Ces demandes appelant à décriminaliser les tenanciers de bordels sont reprises par Amnesty international. On apprend ensuite que Alejandra Gil, co-présidente du groupe consultatif d’ONU Sida sur le VIH et le travail du sexe, a été condamnée pour proxénétisme et traite à des fins sexuelles en mars 2015, à Mexico, à 15 ans de prison[3].

  • Last but not least : projet de Recommandation générale issue du Comité CEDEF de mai 2020, en cours de discussion, vient compléter l’article 6 de la Convention sur la traite des êtres humains, les femmes et les filles dans le contexte de la migration mondiale. Ce projet de RG énonce sur plusieurs articles comment reconnaître comme des « travailleuses » les migrantes exploitées sexuellement.

Nouvelle marchandisation du corps des femmes : la GPA

  • La gestation pour autrui (GPA) est une autre forme de la marchandisation du corps des femmes, « très à la mode » pour les esprits prétendus « de progrès ». Imaginez : pouvoir acheter l’utérus d’une femme pour qu’il porte votre bébé, dont vous avez un tel besoin. Cette merveille cache le calvaire des femmes qui vendent ainsi leur ventre : ce sont bien sûr les plus pauvres et les plus précaires. Certains pays en ont fait leur spécialité : l’Inde et maintenant le Nigéria et surtout l’Ukraine, cette « usine à bébés ». Il s’agit bien d’un marché : achat d’un ventre contre de l’argent, qui ne revient d’ailleurs que très peu à la mère porteuse après les prélèvements des intermédiaires.
  • Là encore les médias nous montrent un monde idéal avec des parents et des mères porteuses « dévouées et heureuses de faire plaisir » !! Mais la réalité, ce sont des jeunes femmes enfermées, exploitées, risquant leur santé. Les parents potentiels peuvent refuser l’enfant s’il n’est pas en bonne santé ou handicapé, comme on l’a vu en Thaïlande. Avec la pandémie, en Ukraine, des centaines de bébés sont regroupés, ne pouvant être remis aux parents potentiels, confinés et interdits de voyager.

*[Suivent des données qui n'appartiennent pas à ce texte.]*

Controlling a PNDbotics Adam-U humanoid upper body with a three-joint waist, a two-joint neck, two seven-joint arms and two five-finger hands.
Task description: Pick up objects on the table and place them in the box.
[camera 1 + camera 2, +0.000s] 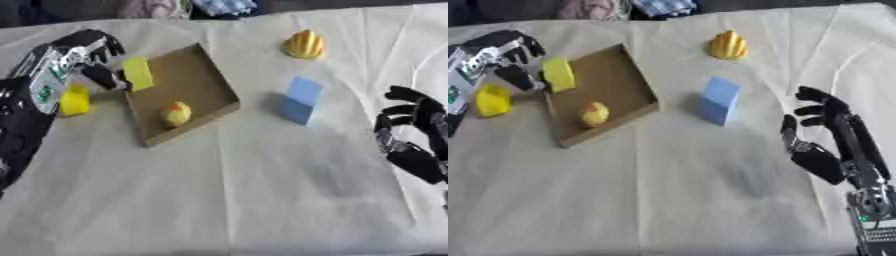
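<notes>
A shallow brown cardboard box [199, 75] lies left of centre. Inside it rests a small rounded yellow object with an orange spot [176, 113]. My left hand [87, 50] is at the box's left wall, with fingers and thumb curled round a yellow block [137, 73] held just over that wall. Outside the box, to its left, lies another yellow piece [74, 100], partly behind my left arm. A blue block [718, 99] stands right of the box. Farther back sits a yellow ridged object [728, 45]. My right hand [824, 125] hovers open at the right, holding nothing.
A wrinkled white cloth [262, 190] covers the table. Fabric and other items [223, 6] lie beyond its far edge.
</notes>
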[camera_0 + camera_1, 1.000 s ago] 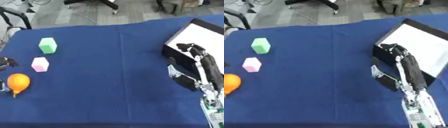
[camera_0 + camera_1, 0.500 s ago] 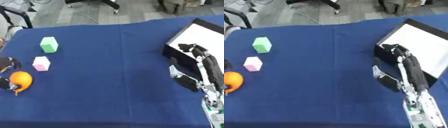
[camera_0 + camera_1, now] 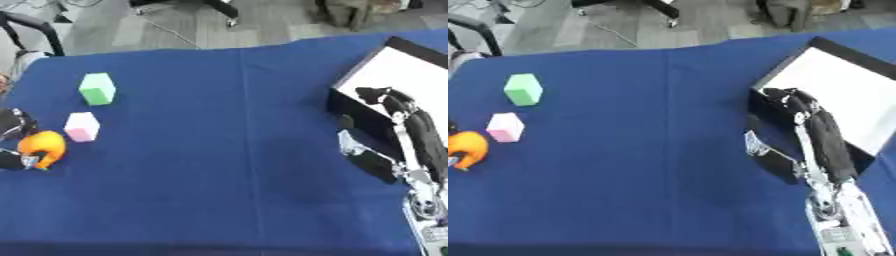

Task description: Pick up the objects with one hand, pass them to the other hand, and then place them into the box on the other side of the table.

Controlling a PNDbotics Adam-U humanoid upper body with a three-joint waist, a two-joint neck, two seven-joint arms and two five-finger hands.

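Gripping the orange object (image 3: 42, 146) at the far left edge of the blue table (image 3: 219, 165), the left hand (image 3: 12, 125) is mostly out of frame; dark fingers show above and below the object and seem curled on it, though the hold is only partly visible. Judged from that, the object could slip as it lifts, since it is rounded and caught near the table's edge, where a drop might roll it off. Just beside it lies a pink cube (image 3: 82, 126), close enough to be nudged. A green cube (image 3: 97, 88) sits further back, apart. The middle of the cloth gives room for a handover. At the right, the right hand (image 3: 791, 99) hangs with fingers curled, holding nothing, over the near wall of the white-floored box (image 3: 846, 87), whose raised black rim could catch a low pass.
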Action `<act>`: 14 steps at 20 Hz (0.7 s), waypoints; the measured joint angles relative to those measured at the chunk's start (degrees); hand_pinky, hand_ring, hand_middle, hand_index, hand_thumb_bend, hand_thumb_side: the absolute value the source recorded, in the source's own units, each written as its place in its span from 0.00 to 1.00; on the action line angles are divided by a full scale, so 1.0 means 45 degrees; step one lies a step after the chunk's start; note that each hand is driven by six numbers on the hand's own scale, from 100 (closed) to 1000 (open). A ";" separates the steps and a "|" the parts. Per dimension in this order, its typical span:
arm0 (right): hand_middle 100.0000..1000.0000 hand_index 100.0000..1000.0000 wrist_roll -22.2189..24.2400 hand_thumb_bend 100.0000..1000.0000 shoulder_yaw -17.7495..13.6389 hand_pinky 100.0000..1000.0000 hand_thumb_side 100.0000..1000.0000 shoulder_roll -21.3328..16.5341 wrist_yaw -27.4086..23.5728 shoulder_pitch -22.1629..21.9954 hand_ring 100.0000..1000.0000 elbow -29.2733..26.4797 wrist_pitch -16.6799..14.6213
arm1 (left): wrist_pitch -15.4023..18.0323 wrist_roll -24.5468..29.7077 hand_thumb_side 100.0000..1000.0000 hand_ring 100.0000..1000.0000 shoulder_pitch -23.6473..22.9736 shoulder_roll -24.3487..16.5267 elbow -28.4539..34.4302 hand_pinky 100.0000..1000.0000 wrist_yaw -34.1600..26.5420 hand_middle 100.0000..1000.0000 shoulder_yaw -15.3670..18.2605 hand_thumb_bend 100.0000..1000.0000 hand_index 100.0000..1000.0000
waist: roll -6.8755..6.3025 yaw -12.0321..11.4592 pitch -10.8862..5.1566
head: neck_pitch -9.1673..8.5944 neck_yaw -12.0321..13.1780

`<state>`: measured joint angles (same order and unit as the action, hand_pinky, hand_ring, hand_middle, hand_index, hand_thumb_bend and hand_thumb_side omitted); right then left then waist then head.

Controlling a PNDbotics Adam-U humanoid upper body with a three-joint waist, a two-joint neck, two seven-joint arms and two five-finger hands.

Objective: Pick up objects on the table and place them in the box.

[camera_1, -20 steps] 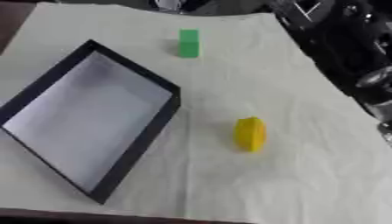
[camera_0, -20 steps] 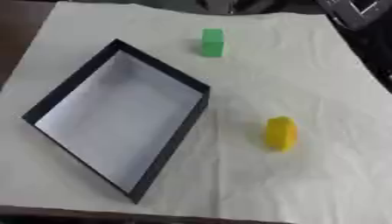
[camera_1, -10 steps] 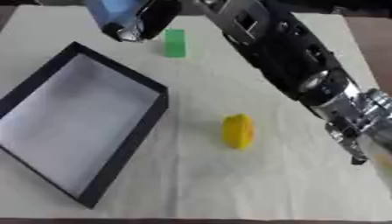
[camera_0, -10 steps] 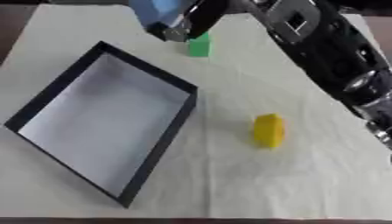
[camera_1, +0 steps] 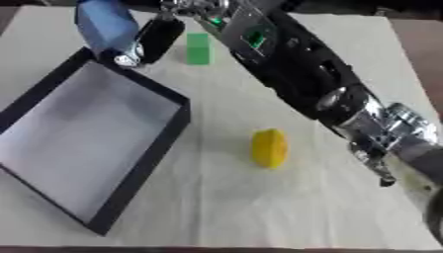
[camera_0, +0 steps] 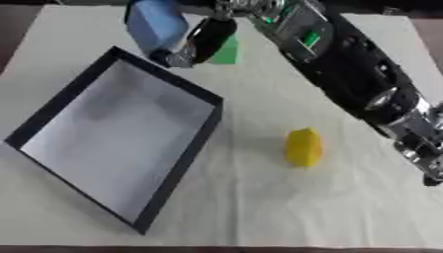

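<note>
The robot's right hand (camera_0: pixel 195 42), black with silver joints, curls its fingers round a smooth blue block (camera_0: pixel 155 24) above the 12 o'clock corner of the black-walled, pale-floored box (camera_0: pixel 186 150). A rounded yellow object (camera_0: pixel 304 147) lies on the cream cloth (camera_0: pixel 259 207) at 3 o'clock of the box; a green block (camera_1: pixel 198 48) stands at 1 o'clock. No writing is legible.

green block (camera_0: pixel 227 52): partly hidden behind right hand (camera_0: pixel 200 40) | blue object (camera_0: pixel 155 24): blurred, shape unclear

a lab-like test bench: plain white cloth (camera_0: pixel 259 207) over a dark table (camera_0: pixel 17 29).
</note>
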<state>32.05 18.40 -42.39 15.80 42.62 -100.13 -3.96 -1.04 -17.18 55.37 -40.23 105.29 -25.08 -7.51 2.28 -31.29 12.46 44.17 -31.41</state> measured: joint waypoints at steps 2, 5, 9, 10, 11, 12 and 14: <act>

Ces bébés sont « stockés » comme les voitures !

 

Appel aux féministes et aux abolitionnistes : Nous appelons toutes les associations abolitionnistes et toutes les militantes féministes dont nos amies de la CLEF, les survivantes, les témoins, les partis… à prendre conscience qu’un enjeu capital est en train de se jouer en France, mais surtout dans les organisations et les activités internationales et que seule une mobilisation unitaire et collective pourra éviter le « backlash » prévisible.

 

 

 

Claire Desaint
vice-présidente de Réussir l’égalité Femmes-Hommes
et co-présidente de Femmes pour le Dire, Femmes pour Agir

Nicole Fouché
vice-présidente de Réussir l’égalité Femmes-Hommes
et Responsable de la Commission Europe et internationale de la Coordination française pour le Lobby européen des femmes.

 

 

[1] Estimation faite en 2015 par ProstCost une étude précédemment non publiée réalisée par le Mouvement du Nid-France et Psytel
[2]     Communiqué du Réseau Féministe « Ruptures »
[3]   http://www.prostitutionetsociete.fr/actualites/actualites-monde/article/onusida-aux-mains-des-maquereaux : ONU sida, instance des Nations Unies chargée de mettre en œuvre les moyens d’inverser la propagation mondiale du VIH, a confié à Madame Gil la co-présidente de son groupe consultatif sur le VIH et le travail du sexe. Elle est d’ailleurs citée par l’Organisation Mondiale de la Santé (OMS) comme une spécialiste de la question. On imagine donc que la spécialiste n’a eu aucun mal à faire pencher la balance du côté qui pouvait favoriser son commerce.